WHAT IS BEING ASKED: Output the number of lines in the material below containing "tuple" and nothing more.

◆ ◆ ◆

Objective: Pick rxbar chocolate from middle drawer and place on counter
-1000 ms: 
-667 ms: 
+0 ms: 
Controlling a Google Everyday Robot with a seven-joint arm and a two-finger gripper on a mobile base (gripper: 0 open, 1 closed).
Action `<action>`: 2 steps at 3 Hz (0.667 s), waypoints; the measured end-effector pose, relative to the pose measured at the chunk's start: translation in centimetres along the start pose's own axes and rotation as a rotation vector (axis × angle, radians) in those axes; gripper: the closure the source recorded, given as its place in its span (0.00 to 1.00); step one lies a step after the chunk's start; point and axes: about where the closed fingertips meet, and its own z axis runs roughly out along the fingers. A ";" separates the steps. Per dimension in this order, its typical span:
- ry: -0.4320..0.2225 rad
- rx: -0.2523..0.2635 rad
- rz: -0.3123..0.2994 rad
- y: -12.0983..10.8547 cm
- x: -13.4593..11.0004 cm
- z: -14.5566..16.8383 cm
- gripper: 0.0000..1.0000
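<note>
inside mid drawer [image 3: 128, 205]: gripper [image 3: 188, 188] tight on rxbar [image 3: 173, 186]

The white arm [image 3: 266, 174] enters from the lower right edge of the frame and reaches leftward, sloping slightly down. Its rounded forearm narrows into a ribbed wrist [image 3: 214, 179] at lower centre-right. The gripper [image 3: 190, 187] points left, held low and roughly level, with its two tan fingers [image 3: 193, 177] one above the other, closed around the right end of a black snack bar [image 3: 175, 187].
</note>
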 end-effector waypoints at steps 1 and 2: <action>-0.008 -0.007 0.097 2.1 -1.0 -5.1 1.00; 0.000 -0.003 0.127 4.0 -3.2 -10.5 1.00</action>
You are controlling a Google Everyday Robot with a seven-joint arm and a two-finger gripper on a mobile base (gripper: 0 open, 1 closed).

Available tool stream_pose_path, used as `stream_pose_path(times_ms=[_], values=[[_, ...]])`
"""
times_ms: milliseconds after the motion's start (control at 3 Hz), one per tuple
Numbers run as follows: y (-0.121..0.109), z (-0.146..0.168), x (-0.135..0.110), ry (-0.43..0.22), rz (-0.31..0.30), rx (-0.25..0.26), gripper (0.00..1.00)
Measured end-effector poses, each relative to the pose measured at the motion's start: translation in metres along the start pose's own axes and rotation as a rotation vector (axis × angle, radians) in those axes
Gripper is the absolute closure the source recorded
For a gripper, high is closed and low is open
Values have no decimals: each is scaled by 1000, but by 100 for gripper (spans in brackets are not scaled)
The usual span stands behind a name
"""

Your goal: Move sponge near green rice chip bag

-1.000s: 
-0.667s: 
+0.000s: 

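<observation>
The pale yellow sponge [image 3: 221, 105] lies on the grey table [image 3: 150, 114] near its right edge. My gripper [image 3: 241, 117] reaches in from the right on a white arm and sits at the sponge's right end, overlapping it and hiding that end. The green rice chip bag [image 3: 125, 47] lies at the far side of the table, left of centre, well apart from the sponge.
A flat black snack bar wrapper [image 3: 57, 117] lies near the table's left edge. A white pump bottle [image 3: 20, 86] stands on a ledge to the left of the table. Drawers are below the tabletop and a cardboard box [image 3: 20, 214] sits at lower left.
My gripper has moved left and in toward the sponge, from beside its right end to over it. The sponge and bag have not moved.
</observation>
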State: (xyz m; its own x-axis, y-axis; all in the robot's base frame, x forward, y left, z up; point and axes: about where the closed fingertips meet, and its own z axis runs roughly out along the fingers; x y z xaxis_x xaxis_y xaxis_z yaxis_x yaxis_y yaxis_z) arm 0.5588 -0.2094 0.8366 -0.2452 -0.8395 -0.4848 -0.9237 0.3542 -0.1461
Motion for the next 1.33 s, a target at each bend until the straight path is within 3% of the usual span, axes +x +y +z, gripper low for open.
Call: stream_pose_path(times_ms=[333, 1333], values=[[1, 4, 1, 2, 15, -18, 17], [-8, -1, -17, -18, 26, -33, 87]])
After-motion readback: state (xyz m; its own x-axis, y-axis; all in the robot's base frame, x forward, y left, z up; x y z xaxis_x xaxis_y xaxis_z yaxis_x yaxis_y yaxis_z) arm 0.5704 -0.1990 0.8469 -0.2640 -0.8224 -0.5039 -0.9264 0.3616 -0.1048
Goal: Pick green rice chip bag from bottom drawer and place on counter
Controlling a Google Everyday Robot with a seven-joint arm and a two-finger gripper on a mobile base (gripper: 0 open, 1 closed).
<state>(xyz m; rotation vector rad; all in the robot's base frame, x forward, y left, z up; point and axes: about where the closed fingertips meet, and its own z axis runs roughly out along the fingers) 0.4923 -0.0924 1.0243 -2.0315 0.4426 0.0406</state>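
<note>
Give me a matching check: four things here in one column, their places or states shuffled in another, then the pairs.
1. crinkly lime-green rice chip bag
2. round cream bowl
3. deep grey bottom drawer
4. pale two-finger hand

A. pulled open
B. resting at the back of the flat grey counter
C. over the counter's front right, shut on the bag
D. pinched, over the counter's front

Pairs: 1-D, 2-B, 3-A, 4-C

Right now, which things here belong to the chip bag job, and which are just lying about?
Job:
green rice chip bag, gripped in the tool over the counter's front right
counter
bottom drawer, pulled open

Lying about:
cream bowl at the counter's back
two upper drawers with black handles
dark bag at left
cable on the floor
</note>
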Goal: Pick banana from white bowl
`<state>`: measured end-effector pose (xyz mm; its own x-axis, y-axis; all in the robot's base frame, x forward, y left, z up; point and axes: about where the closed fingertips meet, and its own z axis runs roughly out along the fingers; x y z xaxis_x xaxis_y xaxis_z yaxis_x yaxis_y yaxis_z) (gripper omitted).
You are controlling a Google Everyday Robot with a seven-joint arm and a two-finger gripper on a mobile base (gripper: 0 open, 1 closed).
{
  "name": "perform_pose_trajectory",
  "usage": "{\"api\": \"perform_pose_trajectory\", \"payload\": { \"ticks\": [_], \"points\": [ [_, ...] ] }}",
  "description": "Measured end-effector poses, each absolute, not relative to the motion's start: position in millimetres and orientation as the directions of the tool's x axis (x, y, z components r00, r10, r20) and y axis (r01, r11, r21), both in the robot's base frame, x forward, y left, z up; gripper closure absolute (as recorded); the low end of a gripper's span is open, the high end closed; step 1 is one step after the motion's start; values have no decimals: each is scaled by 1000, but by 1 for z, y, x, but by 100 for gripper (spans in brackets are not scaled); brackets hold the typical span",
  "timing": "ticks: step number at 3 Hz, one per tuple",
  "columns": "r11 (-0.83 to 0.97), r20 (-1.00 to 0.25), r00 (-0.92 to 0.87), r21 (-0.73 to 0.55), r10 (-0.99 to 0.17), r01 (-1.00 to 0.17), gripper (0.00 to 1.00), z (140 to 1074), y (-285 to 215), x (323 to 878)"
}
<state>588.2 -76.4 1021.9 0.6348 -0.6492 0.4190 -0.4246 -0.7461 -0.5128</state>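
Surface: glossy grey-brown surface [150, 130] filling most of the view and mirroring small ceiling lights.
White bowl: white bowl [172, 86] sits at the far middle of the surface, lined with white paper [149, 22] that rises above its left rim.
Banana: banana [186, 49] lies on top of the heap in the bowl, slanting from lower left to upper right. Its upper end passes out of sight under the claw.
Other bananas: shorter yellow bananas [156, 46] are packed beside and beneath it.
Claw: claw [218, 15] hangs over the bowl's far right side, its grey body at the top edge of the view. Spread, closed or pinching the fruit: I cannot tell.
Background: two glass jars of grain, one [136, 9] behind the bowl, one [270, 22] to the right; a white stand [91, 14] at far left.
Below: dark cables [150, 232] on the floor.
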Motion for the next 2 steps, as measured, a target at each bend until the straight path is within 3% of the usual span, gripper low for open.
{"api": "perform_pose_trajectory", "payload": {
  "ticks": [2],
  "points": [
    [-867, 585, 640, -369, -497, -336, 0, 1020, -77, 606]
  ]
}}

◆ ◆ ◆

RESPONSE AREA: 2